** SUPPLIED MATERIAL follows **

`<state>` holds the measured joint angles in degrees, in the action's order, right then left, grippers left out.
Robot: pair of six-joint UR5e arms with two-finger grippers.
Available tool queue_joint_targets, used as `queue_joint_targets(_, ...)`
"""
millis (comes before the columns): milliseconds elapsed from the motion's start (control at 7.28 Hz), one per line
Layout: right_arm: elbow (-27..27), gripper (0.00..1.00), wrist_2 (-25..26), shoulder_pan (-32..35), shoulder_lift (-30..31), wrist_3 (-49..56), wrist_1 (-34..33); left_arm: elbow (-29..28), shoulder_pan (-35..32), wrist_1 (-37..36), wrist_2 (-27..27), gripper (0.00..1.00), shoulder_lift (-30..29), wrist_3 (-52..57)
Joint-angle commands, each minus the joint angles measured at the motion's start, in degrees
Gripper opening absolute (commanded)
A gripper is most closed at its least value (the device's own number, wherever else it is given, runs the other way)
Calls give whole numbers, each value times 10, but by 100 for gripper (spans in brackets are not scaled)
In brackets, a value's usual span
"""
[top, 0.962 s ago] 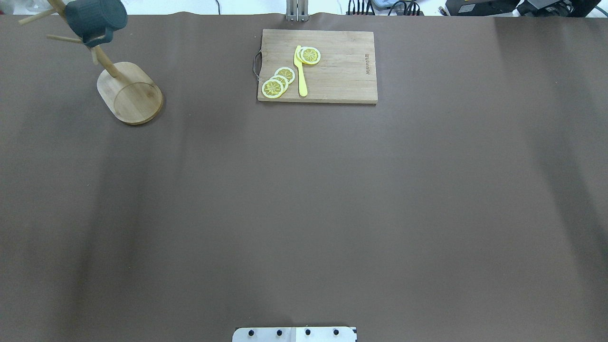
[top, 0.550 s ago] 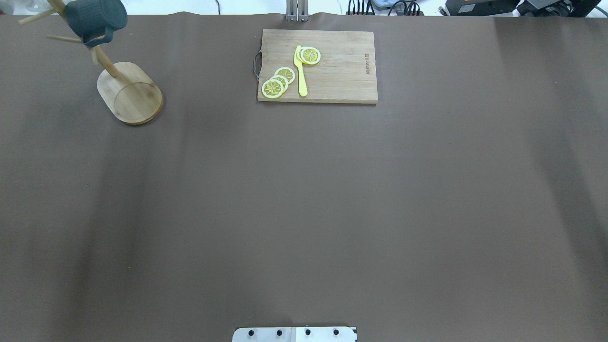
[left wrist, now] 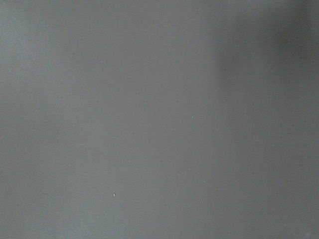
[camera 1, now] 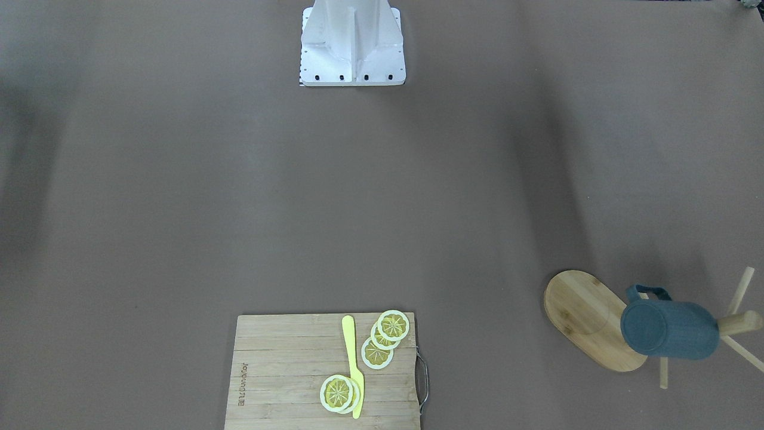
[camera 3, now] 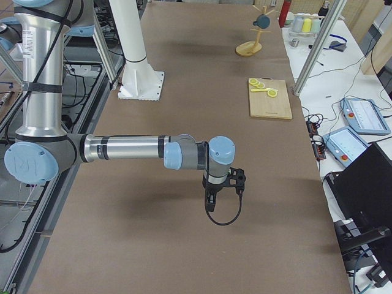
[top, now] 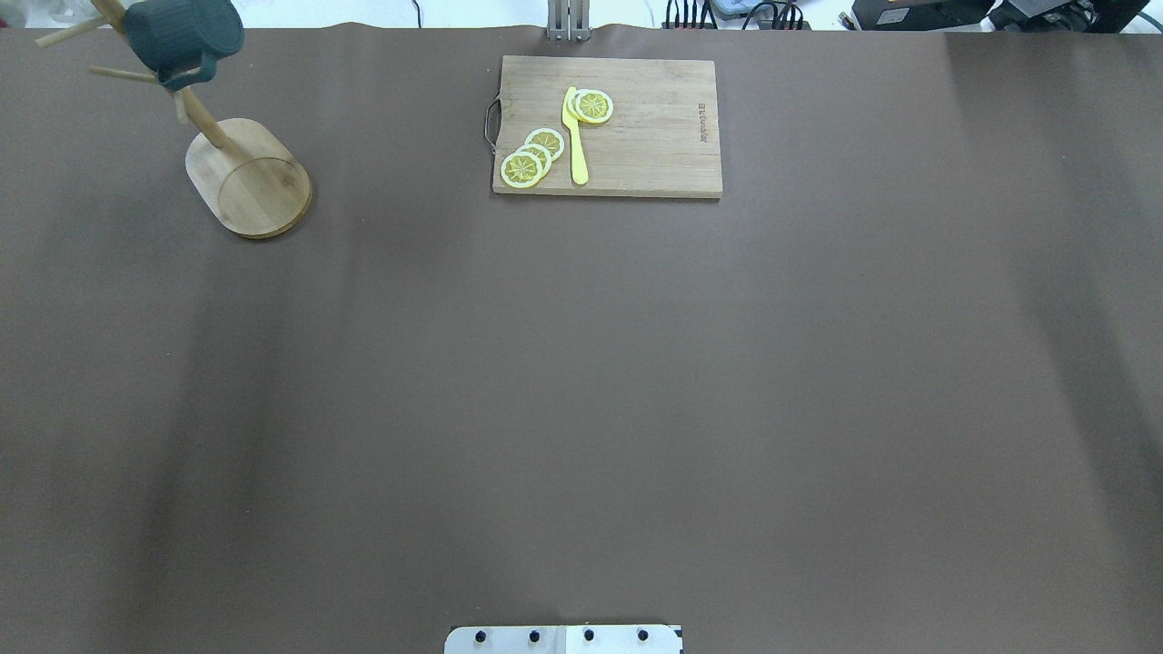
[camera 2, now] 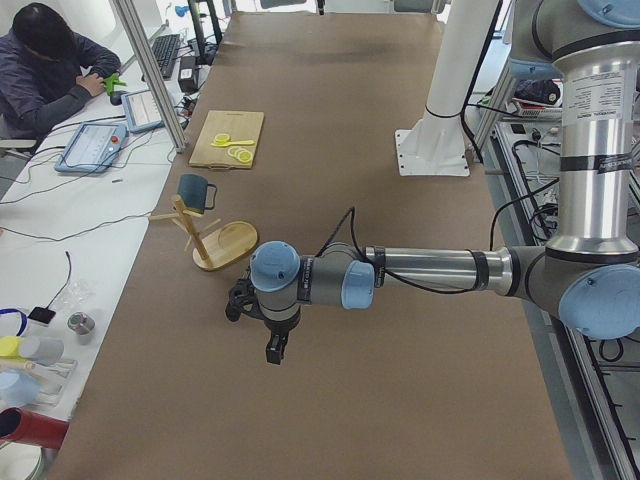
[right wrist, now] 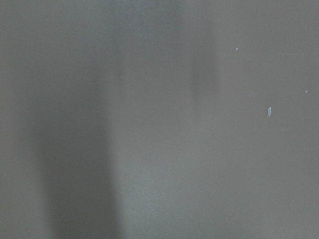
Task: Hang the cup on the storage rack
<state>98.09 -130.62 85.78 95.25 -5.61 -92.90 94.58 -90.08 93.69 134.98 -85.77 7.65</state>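
Observation:
The slate-blue cup [top: 182, 32] hangs by its handle on a peg of the bamboo storage rack [top: 250, 182] at the table's far left corner. It also shows in the front-facing view [camera 1: 668, 328], lying sideways over the rack's oval base [camera 1: 582, 313]. Neither gripper touches it. My left gripper [camera 2: 273, 352] shows only in the exterior left view, pointing down over bare table, well short of the rack [camera 2: 225, 245]. My right gripper [camera 3: 210, 204] shows only in the exterior right view, far from the rack [camera 3: 248, 48]. I cannot tell if either is open or shut.
A wooden cutting board [top: 636, 136] with lemon slices [top: 531, 154] and a yellow knife [top: 575, 136] lies at the far middle. The robot base [camera 1: 352, 42] stands at the near edge. An operator [camera 2: 45, 70] sits beyond the table's far side.

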Motion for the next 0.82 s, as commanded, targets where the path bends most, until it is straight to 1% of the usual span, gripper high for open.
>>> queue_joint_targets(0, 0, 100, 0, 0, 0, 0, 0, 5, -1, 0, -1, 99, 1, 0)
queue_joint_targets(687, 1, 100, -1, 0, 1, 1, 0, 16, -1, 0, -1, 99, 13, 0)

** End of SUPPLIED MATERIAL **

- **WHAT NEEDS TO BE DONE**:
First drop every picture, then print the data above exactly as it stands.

- **SOLVED PROBLEM**:
`<state>` holds the measured joint angles in degrees, in the action's order, right then left, grippers left out.
Robot: pair of six-joint UR5e arms with two-finger grippers.
Available tool queue_joint_targets, used as `queue_joint_targets(_, ...)`
"""
millis (comes before the columns): milliseconds elapsed from the motion's start (control at 7.28 Hz), one per line
Layout: right_arm: elbow (-27..27), gripper (0.00..1.00), wrist_2 (-25..26), shoulder_pan (-32..35), shoulder_lift (-30..31), wrist_3 (-49..56), wrist_1 (-34..33); left_arm: elbow (-29..28), shoulder_pan (-35..32), wrist_1 (-37..36), wrist_2 (-27..27), gripper (0.00..1.00), shoulder_lift (-30..29), wrist_3 (-52..57)
Joint-angle commands, each minus the joint angles measured at the motion's start, in degrees
Gripper opening absolute (commanded)
A gripper is most closed at its least value (the device's own number, wherever else it is given, runs the other way)
Calls give whole numbers, each value times 10, but by 100 for gripper (spans in brackets are not scaled)
In brackets, a value's usual span
"""
[top, 0.962 s ago] 
[top, 0.550 s ago] 
[left wrist, now] 
[camera 1, now] 
[camera 3, now] 
[top, now] 
[camera 2, now] 
[right wrist, now] 
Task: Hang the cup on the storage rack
<state>98.09 -130.62 85.78 95.25 -5.61 -92.90 94.58 -90.08 93.69 134.98 -85.77 7.65</state>
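Observation:
The slate-blue cup [top: 182, 32] hangs by its handle on a peg of the bamboo storage rack [top: 250, 182] at the table's far left corner. It also shows in the front-facing view [camera 1: 668, 328], lying sideways over the rack's oval base [camera 1: 582, 313]. Neither gripper touches it. My left gripper [camera 2: 273, 352] shows only in the exterior left view, pointing down over bare table, well short of the rack [camera 2: 225, 245]. My right gripper [camera 3: 210, 204] shows only in the exterior right view, far from the rack [camera 3: 248, 48]. I cannot tell if either is open or shut.
A wooden cutting board [top: 636, 136] with lemon slices [top: 531, 154] and a yellow knife [top: 575, 136] lies at the far middle. The robot base [camera 1: 352, 42] stands at the near edge. An operator [camera 2: 45, 70] sits beyond the table's far side.
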
Motion for the next 0.82 s, as commanded, targets where the path bends most, until it is straight to 1% of the usual span, gripper high for open.
>>> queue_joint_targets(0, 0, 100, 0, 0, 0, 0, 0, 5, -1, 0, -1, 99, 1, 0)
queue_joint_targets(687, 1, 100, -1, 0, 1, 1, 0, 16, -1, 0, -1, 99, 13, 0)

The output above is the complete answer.